The number of jobs required to put-in-place $1 billion of construction in one year, as plotted below, about 5000 for residential, is the inverse of the plot above, the annual amount of $ put-in-place per job, about $200,000 for residential.


2 Comments

  1. Steve says:

    Hi Ed,

    We are a small but growing electrical contacting firm solidly rooted in the industrial and infrastructure markets, we presently have $2.7M in our backlog most of it from last year, we anticipated that most of it would be in progress in the first and second quarter of this year but here we are in the 3rd quarter and virtually none of it has materialized yet. To make matters worse, most of it probably will not start until the 4th quarter or into next year. If it is like the last couple of years, we will mobilize and demobilize our workforce several times on each project. Knowing when and how much labor is required at any given time becomes a moving target so our ongoing projects end up with excess labor in anticipation of another project starting or restarting, an obvious impact to productivity. It’s hard to let a good worker go because they are hard to find. We tend to hang on to them even though we know it will affect our profit.

    Anecdotally, the construction workforce is growing older and during and after covid many older workers retired if they could afford or moved on to less vigorous pursuits leaving a large knowledge and leadership gap in the industry which affects productivity.

    We are now adjusting our estimates to allow for these inefficiencies. I expect at some point that equipment lead time issues will ease and the workforce will gain knowledge; in years not months bringing jobs and volume back into parity. Or a deep prolonged economic downturn that all the thought leaders say will not happen happens and resets the industry. There will be a point where buyers of construction start to balk at the cost and not build or pivot and do something different.

    The first paragraph is firsthand experience the rest is an educated guess. I know that some of our larger contractor customers are having similar problems but I do not think it effects them as much. I wish I had more time to research the data for this email.

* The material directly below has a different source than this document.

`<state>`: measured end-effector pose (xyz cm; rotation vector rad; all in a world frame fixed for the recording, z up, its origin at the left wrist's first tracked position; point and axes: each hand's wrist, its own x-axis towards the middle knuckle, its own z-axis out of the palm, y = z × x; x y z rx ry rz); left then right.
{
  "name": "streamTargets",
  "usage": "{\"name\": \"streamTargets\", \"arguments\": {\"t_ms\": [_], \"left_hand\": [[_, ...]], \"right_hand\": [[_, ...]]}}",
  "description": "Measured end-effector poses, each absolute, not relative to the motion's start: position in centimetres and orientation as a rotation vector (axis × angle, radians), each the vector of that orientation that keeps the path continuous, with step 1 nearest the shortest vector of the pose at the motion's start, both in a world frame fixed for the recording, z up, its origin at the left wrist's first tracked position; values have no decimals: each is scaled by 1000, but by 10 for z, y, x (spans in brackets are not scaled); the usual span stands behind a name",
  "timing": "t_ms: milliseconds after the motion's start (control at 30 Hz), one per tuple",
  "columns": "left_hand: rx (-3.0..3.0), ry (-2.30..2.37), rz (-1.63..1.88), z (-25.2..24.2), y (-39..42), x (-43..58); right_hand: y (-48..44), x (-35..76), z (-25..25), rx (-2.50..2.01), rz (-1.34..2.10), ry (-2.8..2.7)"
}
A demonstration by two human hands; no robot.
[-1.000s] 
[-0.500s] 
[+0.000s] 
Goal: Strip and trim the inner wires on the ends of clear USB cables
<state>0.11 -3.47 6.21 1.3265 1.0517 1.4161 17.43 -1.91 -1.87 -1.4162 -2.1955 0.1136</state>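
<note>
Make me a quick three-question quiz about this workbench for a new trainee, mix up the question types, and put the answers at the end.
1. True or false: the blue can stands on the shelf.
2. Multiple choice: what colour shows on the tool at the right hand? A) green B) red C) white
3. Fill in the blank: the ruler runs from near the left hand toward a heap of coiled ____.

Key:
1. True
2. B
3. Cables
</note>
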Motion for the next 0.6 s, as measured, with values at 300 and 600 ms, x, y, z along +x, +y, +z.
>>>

    I look forward to receiving your emails. Keep up the good work.

    Regards,

    Steven Geisler Sr. PMP
    Vice-President/PM
    [Durhamelectricincorporated email]

    Like

  2. Uncle Dick says:

    It would be interesting to have a discussion on the reasons that it now takes 30% to 40% more jobs (compared to 1996) to put-in-place $1B in volume in res and non-res construction. But non-bldg remains rather steady. Is productivity really that much worse? Where is the productivity impact of all the technology that’s been introduced? For someone that likes technology, these statistics are a head-scratcher.